In the aftermath of the 11 September 2001 attacks, and the subsequent prosecution of a War on Terror by the Bush administration, Thomas Pynchon's 1990 novel Vineland has accrued a renewed sense of significance. Vineland describes how the paranoid sensibility is encouraged and maintained by structures of power that require the identification and persecution of an enemy who is variously defined across the political history of the United States. This chapter explores how paranoia becomes a symptom of a late capitalist culture attempting to maintain its coherence in the face of perceived real or imagined threats to its integrity. Any discussion of political paranoia needs to acknowledge Richard Hofstadter's classic enumeration of the 'paranoid style', which, he proposes, assumes 'the existence of a vast insidious, preternaturally effective international conspiratorial network designed to perpetrate acts of the most fiendish character'.

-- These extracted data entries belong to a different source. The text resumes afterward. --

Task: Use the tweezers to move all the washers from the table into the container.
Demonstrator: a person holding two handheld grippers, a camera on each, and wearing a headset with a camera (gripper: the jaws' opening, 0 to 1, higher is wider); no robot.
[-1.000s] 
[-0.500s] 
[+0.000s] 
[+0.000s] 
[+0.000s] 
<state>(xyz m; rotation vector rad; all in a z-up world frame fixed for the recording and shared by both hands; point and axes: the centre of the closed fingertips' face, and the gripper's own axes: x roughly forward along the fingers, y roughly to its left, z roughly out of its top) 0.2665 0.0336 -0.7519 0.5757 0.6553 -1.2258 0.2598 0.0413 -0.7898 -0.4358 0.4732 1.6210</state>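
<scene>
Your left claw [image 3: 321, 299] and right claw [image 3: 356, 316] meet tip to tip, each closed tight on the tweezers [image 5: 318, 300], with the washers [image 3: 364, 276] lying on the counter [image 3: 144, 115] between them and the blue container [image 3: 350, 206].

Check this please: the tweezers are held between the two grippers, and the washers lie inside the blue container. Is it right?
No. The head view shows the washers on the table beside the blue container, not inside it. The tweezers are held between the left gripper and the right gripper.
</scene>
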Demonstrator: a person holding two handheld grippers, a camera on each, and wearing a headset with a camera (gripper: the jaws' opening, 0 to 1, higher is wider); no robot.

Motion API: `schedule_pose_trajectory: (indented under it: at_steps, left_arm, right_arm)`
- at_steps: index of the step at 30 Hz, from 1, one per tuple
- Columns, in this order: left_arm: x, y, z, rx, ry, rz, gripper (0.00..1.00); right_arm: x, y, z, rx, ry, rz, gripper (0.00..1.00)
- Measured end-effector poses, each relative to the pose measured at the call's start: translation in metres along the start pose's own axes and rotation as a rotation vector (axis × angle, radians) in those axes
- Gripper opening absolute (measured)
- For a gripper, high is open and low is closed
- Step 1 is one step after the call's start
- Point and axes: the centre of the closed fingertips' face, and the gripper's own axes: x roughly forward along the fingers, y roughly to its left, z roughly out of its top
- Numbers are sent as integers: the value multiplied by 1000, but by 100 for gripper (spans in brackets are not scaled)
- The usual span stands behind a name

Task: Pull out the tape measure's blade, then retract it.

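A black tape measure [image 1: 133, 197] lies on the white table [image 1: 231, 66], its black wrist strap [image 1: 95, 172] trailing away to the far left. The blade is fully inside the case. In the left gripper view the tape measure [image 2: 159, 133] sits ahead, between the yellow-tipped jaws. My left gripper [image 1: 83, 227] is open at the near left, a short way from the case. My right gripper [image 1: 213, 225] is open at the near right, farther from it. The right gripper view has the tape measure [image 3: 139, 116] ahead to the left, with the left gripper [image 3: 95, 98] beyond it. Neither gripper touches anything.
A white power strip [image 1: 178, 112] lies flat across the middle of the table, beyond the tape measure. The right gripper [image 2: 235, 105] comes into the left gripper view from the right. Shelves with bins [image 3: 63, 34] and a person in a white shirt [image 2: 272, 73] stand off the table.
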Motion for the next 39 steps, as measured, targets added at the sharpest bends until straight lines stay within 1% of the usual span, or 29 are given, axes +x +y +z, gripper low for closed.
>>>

Thomas Pynchon's Mason & Dixon is an historical novel that self-consciously places the status of history at the heart of its concerns. It takes the reader back to the period of the country's founding and the historical densities of the eighteenth-century colonial culture. Writing of colonial America on the eve of its reconstitution in the United States, Mason & Dixon presents a moment of transition in which the New World's exceptionalism is tested. Even within the space of possibility that America represents, dissenting environments emerge or are imagined that serve to highlight the imperial and capitalist operations of the colony and its soon to be realised independent successor. In Mason & Dixon, Pynchon's deployment ofthe eighteenth-century cultural, economic, and linguistic phenomena has the effect of making readers conscious of the strategies of erasure that have structured, and continue to structure, our forms of social engagement.
Political and aesthetic disruption in Against the Day
This chapter explores the impact of anarchy as a strategy for disrupting the coherencies of ideology, those of politics and of reading. Within Thomas Pynchon's Against the Day, anarchist activity is a rife, as several characters attempt to resist the inexorable march of capitalism, and anarchist violence is felt across the world. The novel combines an explicit attentiveness to spatial and temporal forms, investing in both categories as viable politicised modes of experience. Against the Day, with its self-conscious awareness of science-fiction conventions and time-travelling possibilities, offers up a challenge to linearity's dominance. Narrative digressions, pronounced shifts backwards and forwards in time and across space, and transitions into dream-worlds ensure a reading experience that is bereft of the reassurances of linear progression.